What you should do: In the records below, pick out all lines containing the word "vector".

Dataset excerpts

══════

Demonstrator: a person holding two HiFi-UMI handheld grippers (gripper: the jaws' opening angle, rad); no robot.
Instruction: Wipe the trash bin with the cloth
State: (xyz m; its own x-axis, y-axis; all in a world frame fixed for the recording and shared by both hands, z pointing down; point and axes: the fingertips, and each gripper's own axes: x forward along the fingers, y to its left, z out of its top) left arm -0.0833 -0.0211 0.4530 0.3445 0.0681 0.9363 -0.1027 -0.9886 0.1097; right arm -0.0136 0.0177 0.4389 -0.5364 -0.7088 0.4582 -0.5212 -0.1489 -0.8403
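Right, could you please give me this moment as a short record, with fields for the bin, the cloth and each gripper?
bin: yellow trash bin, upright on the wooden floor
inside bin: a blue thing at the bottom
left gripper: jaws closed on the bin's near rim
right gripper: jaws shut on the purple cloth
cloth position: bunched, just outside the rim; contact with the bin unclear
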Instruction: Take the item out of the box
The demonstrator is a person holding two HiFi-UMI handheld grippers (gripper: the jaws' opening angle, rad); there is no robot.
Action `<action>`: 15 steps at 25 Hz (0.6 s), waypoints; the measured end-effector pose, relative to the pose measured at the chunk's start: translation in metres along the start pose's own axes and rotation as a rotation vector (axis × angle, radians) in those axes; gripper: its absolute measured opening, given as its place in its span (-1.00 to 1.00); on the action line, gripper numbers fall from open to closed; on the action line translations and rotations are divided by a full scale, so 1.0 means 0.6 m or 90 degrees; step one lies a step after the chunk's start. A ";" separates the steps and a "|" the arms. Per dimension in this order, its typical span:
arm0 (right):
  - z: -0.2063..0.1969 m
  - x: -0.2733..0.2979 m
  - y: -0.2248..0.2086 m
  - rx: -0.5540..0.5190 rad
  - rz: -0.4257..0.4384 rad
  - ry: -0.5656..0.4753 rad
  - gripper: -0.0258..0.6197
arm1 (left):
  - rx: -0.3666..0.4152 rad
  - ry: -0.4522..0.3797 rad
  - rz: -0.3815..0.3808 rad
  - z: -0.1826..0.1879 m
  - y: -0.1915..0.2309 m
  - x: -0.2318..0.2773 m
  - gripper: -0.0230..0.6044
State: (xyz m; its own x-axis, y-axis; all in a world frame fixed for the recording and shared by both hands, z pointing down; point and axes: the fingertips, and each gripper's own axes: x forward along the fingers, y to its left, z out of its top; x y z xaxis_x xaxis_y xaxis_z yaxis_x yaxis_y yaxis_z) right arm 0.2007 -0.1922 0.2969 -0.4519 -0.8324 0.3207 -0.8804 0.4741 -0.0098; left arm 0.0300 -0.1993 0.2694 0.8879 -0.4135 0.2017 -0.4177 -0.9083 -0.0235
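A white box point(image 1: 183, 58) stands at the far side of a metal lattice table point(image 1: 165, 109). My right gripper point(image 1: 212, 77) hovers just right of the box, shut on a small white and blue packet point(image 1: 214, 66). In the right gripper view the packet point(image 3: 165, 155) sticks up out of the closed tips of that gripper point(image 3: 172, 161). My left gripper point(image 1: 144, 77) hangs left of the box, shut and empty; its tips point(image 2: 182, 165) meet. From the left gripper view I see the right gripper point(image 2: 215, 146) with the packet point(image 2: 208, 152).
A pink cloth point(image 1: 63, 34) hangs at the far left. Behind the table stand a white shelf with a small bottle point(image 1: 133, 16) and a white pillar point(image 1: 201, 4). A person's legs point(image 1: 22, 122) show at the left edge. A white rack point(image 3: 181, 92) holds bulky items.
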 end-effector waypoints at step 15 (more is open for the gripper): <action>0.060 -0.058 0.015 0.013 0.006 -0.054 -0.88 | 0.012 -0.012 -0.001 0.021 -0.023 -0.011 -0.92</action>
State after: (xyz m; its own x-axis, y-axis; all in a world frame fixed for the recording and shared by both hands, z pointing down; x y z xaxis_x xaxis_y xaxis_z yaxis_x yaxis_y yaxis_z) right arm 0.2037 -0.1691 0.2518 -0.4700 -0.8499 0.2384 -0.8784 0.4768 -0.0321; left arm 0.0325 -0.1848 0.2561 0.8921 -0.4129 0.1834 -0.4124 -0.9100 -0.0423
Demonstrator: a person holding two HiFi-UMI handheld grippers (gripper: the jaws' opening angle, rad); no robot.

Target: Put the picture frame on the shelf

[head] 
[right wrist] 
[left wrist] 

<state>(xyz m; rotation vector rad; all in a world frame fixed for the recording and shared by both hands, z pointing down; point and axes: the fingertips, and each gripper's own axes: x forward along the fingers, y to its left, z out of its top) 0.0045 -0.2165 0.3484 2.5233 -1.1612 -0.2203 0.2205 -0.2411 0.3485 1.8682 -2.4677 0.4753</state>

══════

Task answer:
Action `<action>`: 15 steps at 25 Hz (0.6 s), waypoints; the measured end-effector pose, relative to the pose measured at the chunk's start: translation in metres along the start pose's own axes and rotation as a rotation vector (axis × angle, radians) in those axes; gripper: its absolute measured opening, given as its place in its span (-1.00 to 1.00); on the action line, gripper numbers fall from open to closed; on the action line translations and rotations are divided by a full scale, so 1.0 means 0.6 m or 90 degrees; step one lies a step after the chunk's start. A ";" separates the steps and a "|" the arms. Per dimension in this order, its typical span:
<state>(xyz m; rotation vector rad; all in a world frame fixed for the recording and shared by both hands, z pointing down; point and axes: the fingertips, and each gripper's own axes: x forward along the fingers, y to its left, z out of its top) 0.0045 -0.2165 0.3484 2.5233 -1.1612 -0.2203 0.2205 -0.2411 0.3485 1.8682 -2.4677 0.4753</state>

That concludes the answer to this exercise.